Badan Pendapatan Daerah (Bapenda) Kabupaten Cianjur, Jawa Barat, telah mengambil langkah proaktif dalam mempersiapkan strategi guna menggenjot Pendapatan Asli Daerah (PAD) pada tahun 2026. Fokus utama adalah mengoptimalkan penerimaan dari sektor pajak dan retribusi daerah yang menjadi tulang punggung pendapatan lokal. Persiapan ini dilakukan menyusul evaluasi kinerja penerimaan pajak daerah sepanjang tahun 2025 yang dinilai belum sepenuhnya maksimal.
Kepala Bapenda Kabupaten Cianjur Cicih Permasih, menyatakan bahwa berbagai inovasi akan diterapkan. Selain itu, intensifikasi dan ekstensifikasi pajak daerah akan diperkuat, diikuti dengan penguatan sinergi lintas sektor. Pendekatan komprehensif ini diharapkan mampu mendorong realisasi target PAD yang lebih tinggi di masa mendatang.
Dengan perencanaan strategis yang matang ini, Bapenda Cianjur berharap dapat mengatasi tantangan yang ada. Tujuannya adalah untuk memastikan bahwa target Peningkatan PAD Cianjur 2026 dapat tercapai, bahkan melampaui ekspektasi. Hal ini penting untuk mendukung pembangunan daerah dan pelayanan publik di Kabupaten Cianjur.
Evaluasi Kinerja Pajak Daerah Tahun 2025
Pada akhir tahun 2025, Bapenda Cianjur mencatat penerimaan pajak daerah sebesar Rp389 miliar. Angka ini menunjukkan peningkatan nominal yang signifikan dibandingkan tahun sebelumnya. Namun, secara persentase, realisasi tersebut baru mencapai sekitar 92 persen dari target yang ditetapkan sebesar Rp419 miliar.

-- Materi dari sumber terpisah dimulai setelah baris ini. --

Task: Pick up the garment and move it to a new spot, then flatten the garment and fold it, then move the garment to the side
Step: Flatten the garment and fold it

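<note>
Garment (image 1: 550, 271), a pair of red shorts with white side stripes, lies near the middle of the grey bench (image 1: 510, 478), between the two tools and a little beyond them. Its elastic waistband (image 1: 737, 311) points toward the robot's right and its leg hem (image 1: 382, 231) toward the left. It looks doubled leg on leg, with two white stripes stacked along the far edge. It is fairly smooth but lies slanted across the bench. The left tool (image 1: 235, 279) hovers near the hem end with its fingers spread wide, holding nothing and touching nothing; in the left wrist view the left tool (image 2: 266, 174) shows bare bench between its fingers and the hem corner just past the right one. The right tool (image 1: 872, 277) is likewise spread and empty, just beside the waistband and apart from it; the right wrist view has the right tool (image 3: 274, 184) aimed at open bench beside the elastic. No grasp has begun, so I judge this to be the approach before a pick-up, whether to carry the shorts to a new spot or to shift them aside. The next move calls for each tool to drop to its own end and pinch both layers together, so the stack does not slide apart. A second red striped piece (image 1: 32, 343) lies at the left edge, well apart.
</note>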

Meskipun belum mencapai target keseluruhan, beberapa sektor pajak menunjukkan kinerja yang sangat positif. Pajak Mineral Bukan Logam dan Batuan (MBLB) berhasil melampaui target dengan realisasi mencapai 151 persen. Ini menunjukkan potensi besar dari sektor pertambangan lokal.

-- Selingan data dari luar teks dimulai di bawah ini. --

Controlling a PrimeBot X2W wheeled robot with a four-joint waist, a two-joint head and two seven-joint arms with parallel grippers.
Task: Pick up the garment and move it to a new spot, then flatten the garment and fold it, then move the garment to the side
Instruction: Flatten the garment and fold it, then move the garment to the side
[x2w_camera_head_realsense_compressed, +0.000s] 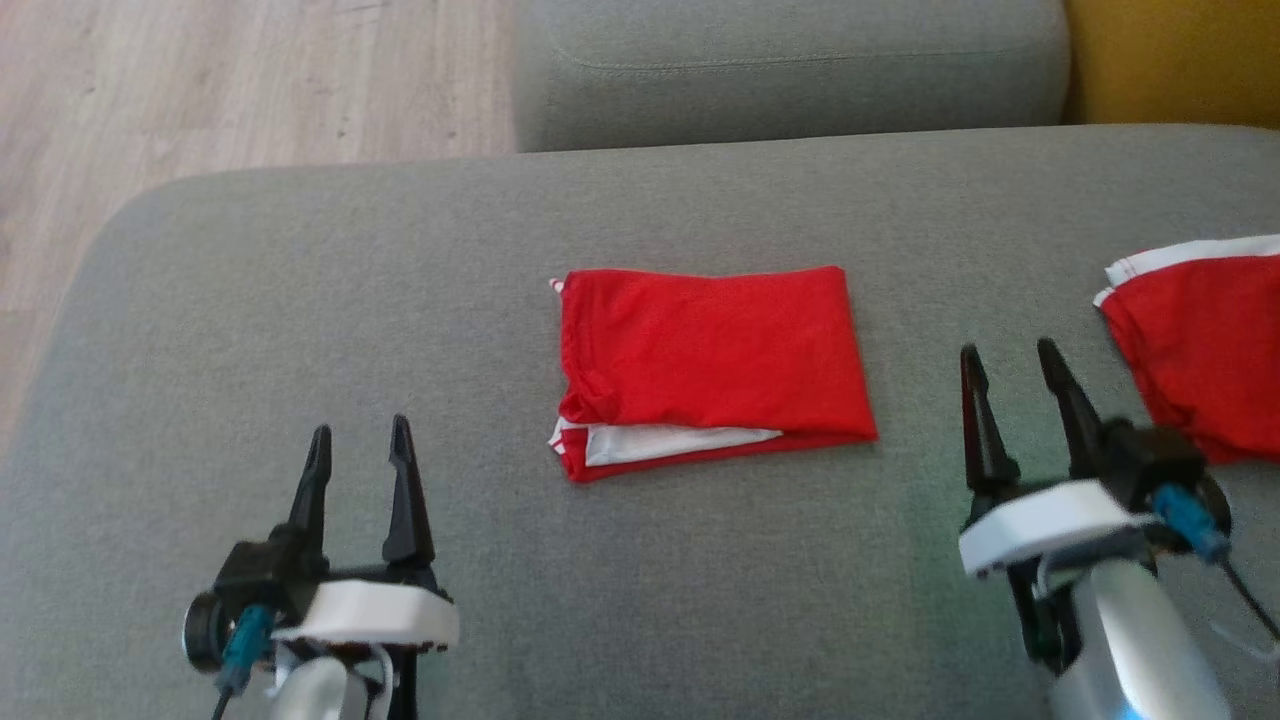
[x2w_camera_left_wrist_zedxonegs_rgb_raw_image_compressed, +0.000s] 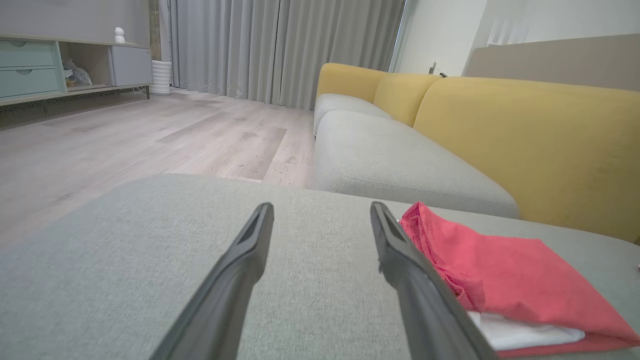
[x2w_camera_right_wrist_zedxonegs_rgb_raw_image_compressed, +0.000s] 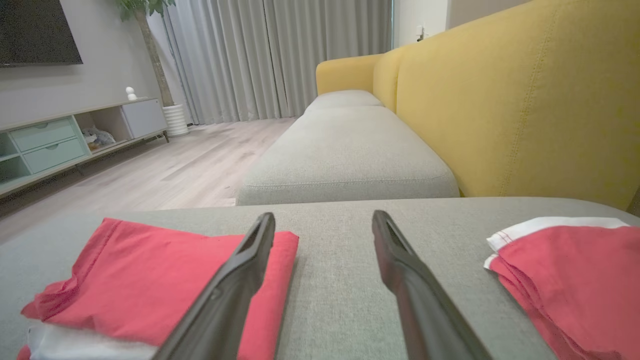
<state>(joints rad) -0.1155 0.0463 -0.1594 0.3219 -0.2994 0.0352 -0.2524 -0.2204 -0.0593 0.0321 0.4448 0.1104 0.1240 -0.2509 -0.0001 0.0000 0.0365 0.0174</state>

Selain itu, pajak sarang burung walet juga mencatat hasil impresif dengan realisasi 113 persen. Pajak Barang dan Jasa Tertentu (PBJT) mencapai 101 persen, sementara Pajak Bumi dan Bangunan Perdesaan dan Perkotaan (PBB-P2) berhasil mencapai 100 persen dari target. Kontribusi positif dari sektor-sektor ini menjadi modal penting bagi Peningkatan PAD Cianjur 2026.

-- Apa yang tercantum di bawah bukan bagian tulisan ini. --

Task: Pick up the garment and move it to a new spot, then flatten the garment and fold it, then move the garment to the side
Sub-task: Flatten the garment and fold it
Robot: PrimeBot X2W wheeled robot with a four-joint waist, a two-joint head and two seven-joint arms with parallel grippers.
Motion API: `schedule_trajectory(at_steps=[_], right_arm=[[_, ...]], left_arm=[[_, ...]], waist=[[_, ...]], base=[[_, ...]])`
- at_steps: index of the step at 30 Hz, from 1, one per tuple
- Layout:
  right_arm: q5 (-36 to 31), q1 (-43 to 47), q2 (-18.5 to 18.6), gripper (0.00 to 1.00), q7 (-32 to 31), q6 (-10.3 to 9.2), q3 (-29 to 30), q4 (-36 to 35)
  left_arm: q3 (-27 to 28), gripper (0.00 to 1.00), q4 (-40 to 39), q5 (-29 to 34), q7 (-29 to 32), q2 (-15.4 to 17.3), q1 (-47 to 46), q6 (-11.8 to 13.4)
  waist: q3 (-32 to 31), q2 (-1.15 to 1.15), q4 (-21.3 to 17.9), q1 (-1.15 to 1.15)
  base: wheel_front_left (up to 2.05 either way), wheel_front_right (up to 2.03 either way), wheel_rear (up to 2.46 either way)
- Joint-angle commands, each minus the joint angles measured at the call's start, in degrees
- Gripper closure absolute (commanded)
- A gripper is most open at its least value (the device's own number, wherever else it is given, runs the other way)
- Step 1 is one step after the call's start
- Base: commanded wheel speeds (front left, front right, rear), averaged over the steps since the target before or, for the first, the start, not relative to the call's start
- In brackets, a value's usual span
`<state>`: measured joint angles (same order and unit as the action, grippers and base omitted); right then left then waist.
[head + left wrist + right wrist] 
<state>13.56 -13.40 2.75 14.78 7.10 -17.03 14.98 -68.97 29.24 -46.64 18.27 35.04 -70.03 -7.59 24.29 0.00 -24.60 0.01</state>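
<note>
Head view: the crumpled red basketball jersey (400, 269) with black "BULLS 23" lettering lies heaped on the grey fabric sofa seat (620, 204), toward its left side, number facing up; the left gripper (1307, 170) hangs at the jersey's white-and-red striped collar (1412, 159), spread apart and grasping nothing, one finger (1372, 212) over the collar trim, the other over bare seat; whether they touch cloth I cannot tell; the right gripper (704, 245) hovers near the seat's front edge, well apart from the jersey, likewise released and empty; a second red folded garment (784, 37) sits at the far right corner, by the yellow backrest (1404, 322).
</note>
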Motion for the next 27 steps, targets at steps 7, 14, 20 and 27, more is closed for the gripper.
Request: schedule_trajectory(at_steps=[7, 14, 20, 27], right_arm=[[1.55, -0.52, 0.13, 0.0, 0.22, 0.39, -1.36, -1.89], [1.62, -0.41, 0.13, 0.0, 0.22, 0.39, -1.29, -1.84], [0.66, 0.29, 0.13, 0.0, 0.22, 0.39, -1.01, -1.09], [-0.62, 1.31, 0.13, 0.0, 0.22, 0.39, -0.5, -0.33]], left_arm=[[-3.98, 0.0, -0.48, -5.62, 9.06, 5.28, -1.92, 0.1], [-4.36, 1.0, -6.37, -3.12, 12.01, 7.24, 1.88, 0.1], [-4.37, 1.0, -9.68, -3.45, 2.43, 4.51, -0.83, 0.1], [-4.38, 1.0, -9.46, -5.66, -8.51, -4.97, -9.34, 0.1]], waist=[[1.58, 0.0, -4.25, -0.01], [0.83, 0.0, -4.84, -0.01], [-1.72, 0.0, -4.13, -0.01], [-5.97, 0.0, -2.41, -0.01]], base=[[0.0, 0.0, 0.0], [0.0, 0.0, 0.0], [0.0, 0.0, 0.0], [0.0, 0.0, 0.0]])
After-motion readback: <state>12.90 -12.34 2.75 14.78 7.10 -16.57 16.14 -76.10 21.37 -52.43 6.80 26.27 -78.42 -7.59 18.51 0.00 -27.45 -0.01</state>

Sektor Pajak Belum Optimal dan Rencana Relaksasi
Di sisi lain, terdapat beberapa jenis pajak yang menunjukkan kinerja positif namun belum sepenuhnya mencapai target yang diharapkan. Pajak air tanah terealisasi sebesar 96 persen, pajak reklame sebesar 94 persen, dan opsen pajak kendaraan bermotor (PKB) sebesar 91 persen. Meskipun mendekati, sektor-sektor ini masih memiliki ruang untuk Peningkatan PAD Cianjur 2026.
Lebih lanjut, beberapa sektor pajak lainnya masih berada di bawah 90 persen realisasi. Bea Balik Nama Kendaraan Bermotor (BBNKB) tercatat sebesar 84 persen dan Bea Perolehan Hak atas Tanah dan Bangunan (BPHTB) hanya mencapai 75 persen. Angka-angka ini menjadi perhatian utama Bapenda untuk menyusun strategi perbaikan.
Menanggapi hal tersebut, Bapenda Cianjur berencana melanjutkan berbagai program relaksasi bagi wajib pajak pada tahun 2026. Program ini akan mencakup diskon BPHTB serta pengurangan PBB bagi wajib pajak orang pribadi. Langkah ini diharapkan dapat mendorong kepatuhan dan partisipasi wajib pajak, sehingga membantu Peningkatan PAD Cianjur 2026.
Strategi Peningkatan PAD Cianjur 2026
Untuk mencapai target Peningkatan PAD Cianjur 2026, Bapenda akan fokus pada peningkatan kualitas pelayanan kepada wajib pajak. Peningkatan pelayanan ini diharapkan dapat menciptakan lingkungan yang lebih kondusif bagi pembayaran pajak. Hal ini juga bertujuan untuk mendorong kepatuhan sukarela dari masyarakat dan pelaku usaha.
Kepala Bapenda Cicih Permasih menegaskan pentingnya inovasi dan sinergi lintas sektor dalam upaya ini. Kolaborasi dengan berbagai pihak terkait akan diperkuat untuk memastikan efektivitas implementasi strategi. Dengan demikian, potensi penerimaan pajak yang belum tergarap dapat dioptimalkan secara maksimal.
Pengalaman tahun 2024 menjadi motivasi, di mana realisasi penerimaan pajak daerah mencapai Rp291 miliar atau 104 persen dari target Rp278 miliar. Capaian ini menunjukkan bahwa dengan strategi yang tepat, target dapat terlampaui. Oleh karena itu, Bapenda optimis dapat mencapai Peningkatan PAD Cianjur 2026 yang signifikan.